Con Alfonso Pepe lascia anche Michele Girardi. Il calciatore arrivato nei mesi scorsi ad oggi non saprebbe motivare il suo addio. Nessuna spiegazione se non quella apportata anche per il tecnico: divergenze tecniche. Michele Girardi, però, si sofferma alla nostra redazione per raccontare la sua esperienza.

“Non saprei risponderti -confessa il difensore ormai ex Puteolana- Sabato abbiamo fatto l’amichevole, una buona prestazione. Ci siamo lasciati che era tutto ok. Stamattina mi è arrivata la chiamata dal mister che mi diceva che non era più l’allenatore della Puteolana. Poco dopo mi ha chiamato anche il direttore Iervolino, che mi ha comunicato di essere libero anche io. Nessuna spiegazione. Dal primo giorno che siamo stati al campo non c’era un pallone, non ci è stato fatto neanche un test sierologico -continua- Eravamo senza regole, senza tutela. Ci hanno fatto firmare il contratto ma non abbiamo mai ricevuto la copia. Era sempre un «Il presidente non c’è, si poi ve le diamo, il presidente viene domani» ma ad oggi la situazione non è cambiata. Ad oggi ci sono anche ragazzi senza la copia del contratto, ma nonostante questo abbiamo scelto di continuare, pensare solo ad allenarci e rispettare la maglia della Puteolana, perchè questa è una piazza che merita rispetto per la storia.

Così è difficile fare calcio -continua Girardi- Ci siamo dati un pizzico sulla pancia e abbiamo deciso di andare avanti, nonostante non ci fossero le condizioni.

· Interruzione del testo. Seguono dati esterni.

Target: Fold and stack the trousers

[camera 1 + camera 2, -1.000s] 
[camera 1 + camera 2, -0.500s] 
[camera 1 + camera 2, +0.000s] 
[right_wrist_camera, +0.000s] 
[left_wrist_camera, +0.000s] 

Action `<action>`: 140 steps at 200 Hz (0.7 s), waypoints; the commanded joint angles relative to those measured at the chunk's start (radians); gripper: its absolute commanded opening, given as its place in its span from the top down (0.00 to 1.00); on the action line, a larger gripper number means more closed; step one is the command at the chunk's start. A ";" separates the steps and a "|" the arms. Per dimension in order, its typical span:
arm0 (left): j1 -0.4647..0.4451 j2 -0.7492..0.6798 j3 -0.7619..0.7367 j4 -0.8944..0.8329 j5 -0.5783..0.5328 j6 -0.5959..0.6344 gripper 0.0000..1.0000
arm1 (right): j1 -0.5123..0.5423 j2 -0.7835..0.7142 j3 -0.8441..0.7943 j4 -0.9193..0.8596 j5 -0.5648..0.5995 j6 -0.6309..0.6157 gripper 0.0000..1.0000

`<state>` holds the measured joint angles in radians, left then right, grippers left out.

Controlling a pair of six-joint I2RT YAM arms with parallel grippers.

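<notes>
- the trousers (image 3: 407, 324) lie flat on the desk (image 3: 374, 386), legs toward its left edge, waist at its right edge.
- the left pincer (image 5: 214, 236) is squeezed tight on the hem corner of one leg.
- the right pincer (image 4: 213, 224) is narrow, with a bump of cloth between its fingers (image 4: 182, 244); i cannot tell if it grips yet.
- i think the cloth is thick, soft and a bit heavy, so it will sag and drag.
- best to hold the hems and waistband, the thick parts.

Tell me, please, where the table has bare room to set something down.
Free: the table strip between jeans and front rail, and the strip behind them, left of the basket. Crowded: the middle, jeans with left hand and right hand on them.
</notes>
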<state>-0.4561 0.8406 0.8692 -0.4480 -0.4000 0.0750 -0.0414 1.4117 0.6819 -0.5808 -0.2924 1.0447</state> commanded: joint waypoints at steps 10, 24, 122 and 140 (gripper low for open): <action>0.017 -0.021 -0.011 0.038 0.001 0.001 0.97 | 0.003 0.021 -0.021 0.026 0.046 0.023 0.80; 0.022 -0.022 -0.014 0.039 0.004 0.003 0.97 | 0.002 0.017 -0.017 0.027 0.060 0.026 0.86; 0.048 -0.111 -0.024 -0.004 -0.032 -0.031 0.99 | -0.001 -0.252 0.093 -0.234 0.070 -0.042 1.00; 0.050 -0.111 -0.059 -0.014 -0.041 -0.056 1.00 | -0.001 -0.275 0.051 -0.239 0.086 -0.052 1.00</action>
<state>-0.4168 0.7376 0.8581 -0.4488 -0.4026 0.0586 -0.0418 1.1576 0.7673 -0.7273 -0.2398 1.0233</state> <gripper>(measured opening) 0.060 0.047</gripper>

Al momento non ci sono le condizioni per fare calcio, manca l’essenziale, tutto. Non c’era uno staff sanitario, il fisioterapista è venuto un solo giorno, non c’è un medico. Non c’è niente che possa permettere di fare calcio.  Io credo che si sia cercato di allontanare quelli che hanno personalità, che nel momento in cui c’è un problema lo affrontano, mentre lì preferivano il classico “sì, stai tranquillo, sì poi facciamo”. Questa piazza merita rispetto”.